▶ [DIRECTIONS] Copy each line below that has "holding".

Stored dataset items
Content starts

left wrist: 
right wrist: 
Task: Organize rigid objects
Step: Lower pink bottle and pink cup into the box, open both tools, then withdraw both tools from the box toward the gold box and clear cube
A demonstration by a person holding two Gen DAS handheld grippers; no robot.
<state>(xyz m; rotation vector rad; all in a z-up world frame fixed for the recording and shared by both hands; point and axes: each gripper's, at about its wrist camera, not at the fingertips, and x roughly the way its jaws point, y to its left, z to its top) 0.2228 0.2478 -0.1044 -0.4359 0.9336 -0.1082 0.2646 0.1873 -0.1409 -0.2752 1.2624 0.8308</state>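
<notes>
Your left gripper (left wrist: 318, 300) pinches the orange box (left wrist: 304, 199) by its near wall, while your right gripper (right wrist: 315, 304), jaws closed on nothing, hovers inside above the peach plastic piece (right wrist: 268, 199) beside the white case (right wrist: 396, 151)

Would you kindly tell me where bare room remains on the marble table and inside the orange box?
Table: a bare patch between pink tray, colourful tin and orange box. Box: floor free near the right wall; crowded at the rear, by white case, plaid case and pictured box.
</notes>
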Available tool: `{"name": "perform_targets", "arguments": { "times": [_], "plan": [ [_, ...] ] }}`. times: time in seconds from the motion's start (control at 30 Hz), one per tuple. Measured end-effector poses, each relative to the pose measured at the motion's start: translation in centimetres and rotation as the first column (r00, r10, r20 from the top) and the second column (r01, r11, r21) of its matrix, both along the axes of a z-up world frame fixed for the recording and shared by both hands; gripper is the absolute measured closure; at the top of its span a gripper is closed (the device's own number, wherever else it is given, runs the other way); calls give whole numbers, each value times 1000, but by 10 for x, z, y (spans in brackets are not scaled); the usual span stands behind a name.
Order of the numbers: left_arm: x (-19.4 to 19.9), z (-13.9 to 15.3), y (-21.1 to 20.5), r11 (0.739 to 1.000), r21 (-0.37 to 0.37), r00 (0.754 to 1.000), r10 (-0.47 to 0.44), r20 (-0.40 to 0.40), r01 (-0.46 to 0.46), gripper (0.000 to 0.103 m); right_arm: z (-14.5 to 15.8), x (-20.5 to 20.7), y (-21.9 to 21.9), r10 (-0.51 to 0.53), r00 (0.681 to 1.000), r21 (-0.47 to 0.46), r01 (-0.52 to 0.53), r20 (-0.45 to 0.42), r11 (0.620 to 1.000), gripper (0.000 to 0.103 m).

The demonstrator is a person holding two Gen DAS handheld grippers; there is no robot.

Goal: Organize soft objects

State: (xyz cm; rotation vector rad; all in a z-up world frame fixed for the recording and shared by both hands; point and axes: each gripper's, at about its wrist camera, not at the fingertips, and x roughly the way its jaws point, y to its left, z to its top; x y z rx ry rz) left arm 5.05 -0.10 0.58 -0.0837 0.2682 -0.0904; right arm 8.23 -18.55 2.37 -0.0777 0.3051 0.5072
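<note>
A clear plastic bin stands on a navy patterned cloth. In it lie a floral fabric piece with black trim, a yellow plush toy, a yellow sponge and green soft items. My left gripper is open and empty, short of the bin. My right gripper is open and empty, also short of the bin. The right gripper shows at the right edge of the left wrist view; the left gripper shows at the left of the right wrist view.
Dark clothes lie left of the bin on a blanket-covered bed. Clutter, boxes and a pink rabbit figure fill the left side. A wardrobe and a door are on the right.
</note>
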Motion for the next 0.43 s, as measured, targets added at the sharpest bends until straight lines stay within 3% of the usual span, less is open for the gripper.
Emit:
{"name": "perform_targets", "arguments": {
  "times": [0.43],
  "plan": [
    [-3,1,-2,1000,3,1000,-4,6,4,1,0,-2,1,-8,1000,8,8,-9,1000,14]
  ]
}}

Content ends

▶ [WRITTEN REPLY]
A demonstration by a person holding two Gen DAS handheld grippers; no robot.
The demonstrator is a person holding two Gen DAS handheld grippers; there is no robot.

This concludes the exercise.